Oil is currently trading at $123.61 per barrel for Brent crude, which is part of the reason why gas prices have been creeping skywards over the past few months. While the factors determining the cost of a barrel of oil are remarkably complex, this much is easy to understand: pricing is still very much a matter of supply and demand. Reduce supply, and prices go up. Increase demand, and the same thing happens.
Although current global output is up, so is global demand. Put another way, gas is expensive in Ohio because more people in Beijing are driving cars. That’s not likely to change any time soon, so unless worldwide oil production skyrockets, the price of gas isn’t likely to get significantly lower. Even tapping into the strategic petroleum reserves held by the U.S. (a tactic tried last June) will only have a minor impact on pricing; last year, it lowered prices for a few days, but they spiked higher less than a month later.
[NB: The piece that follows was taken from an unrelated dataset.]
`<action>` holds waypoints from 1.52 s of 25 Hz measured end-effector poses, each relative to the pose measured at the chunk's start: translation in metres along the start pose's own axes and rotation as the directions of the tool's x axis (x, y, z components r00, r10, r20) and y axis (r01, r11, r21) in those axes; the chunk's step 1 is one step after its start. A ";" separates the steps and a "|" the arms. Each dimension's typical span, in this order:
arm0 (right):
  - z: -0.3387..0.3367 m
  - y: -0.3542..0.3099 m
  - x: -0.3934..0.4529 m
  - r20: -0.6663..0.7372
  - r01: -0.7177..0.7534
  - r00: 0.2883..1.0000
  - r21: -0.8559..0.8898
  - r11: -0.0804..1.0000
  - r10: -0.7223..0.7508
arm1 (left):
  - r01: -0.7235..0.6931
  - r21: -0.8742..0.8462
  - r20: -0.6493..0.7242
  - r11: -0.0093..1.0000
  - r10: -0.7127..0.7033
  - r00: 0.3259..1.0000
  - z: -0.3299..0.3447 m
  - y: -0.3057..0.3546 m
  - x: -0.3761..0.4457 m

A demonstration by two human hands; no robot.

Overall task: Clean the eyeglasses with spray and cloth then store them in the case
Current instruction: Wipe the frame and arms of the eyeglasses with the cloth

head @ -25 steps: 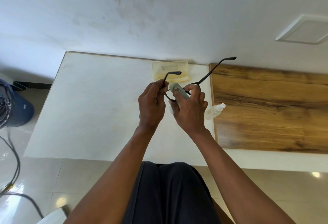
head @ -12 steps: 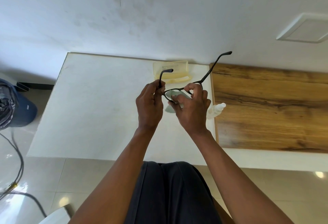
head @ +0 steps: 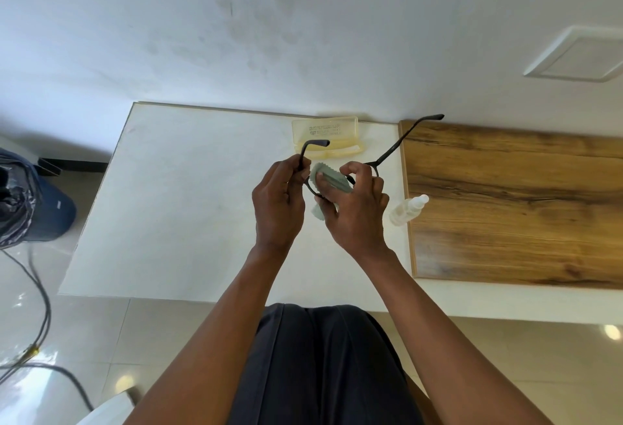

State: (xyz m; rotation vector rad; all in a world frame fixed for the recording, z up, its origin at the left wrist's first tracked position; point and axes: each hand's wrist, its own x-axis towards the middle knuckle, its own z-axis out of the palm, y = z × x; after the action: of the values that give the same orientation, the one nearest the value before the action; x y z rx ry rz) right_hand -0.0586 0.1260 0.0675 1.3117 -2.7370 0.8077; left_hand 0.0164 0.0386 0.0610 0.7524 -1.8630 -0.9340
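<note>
Black eyeglasses (head: pixel 394 148) are held above the white table (head: pixel 175 209), temples unfolded and pointing away from me. My left hand (head: pixel 278 203) pinches the frame at its left hinge. My right hand (head: pixel 357 212) presses a pale green cloth (head: pixel 328 178) against the left lens, thumb on top; the lens itself is mostly hidden. A pale yellow translucent glasses case (head: pixel 325 136) lies open at the table's far edge, behind the glasses. A small clear spray bottle (head: pixel 408 210) lies on its side just right of my right hand.
A wood-grain panel (head: pixel 519 209) covers the table to the right. A blue bin with a black liner (head: pixel 30 202) stands on the floor at the left, with cables (head: pixel 43 306) trailing near it. A white wall rises behind the table.
The glasses tilted up slightly, then came back down. My right hand shifted the cloth over the left lens, so the cloth now shows on top again.
</note>
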 end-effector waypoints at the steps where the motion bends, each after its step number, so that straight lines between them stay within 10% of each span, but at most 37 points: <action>1: 0.000 -0.001 0.000 0.004 0.004 1.000 0.033 0.999 -0.004 | 0.004 0.004 -0.002 1.000 -0.004 1.000 -0.001 0.000 0.000; 10: -0.010 0.011 -0.007 -0.090 0.151 0.985 0.019 0.988 -0.149 | 0.113 -0.012 -0.057 0.993 -0.114 0.992 -0.006 -0.003 -0.004; 18: -0.034 0.028 -0.003 -0.119 -0.302 0.914 0.436 0.847 0.387 | 0.098 -0.003 -0.062 0.995 -0.098 0.993 -0.015 -0.002 -0.004; 31: -0.006 0.022 -0.010 0.117 -0.009 0.993 -0.210 0.978 0.034 | 0.044 0.015 -0.031 0.999 -0.043 0.999 -0.018 0.003 -0.014; 38: -0.007 0.037 -0.011 -0.149 0.148 0.971 -0.250 0.957 -0.189 | 0.058 -0.006 -0.041 0.998 -0.058 0.997 -0.018 0.000 -0.012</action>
State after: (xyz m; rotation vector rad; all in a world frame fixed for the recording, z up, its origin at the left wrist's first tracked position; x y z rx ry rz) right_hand -0.0799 0.1564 0.0542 1.3349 -2.4571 0.5335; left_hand 0.0377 0.0430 0.0615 0.8209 -1.8114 -0.9522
If crude oil pricing does jump to the $200 per barrel mark discussed by CNBC, expect to see a significant price increase at the pumps. While gas prices may not rise in the same linear manner as barrels of oil (since many factors go into pricing a gallon of gas), it’s likely to expect that $200 per barrel crude would result in gas prices above the $6.00 per gallon mark.
Since the price of oil impacts everything from the cost of food and consumer goods to airline travel, we could be in for a very unpleasant blow to an economy that has yet to regain its footing.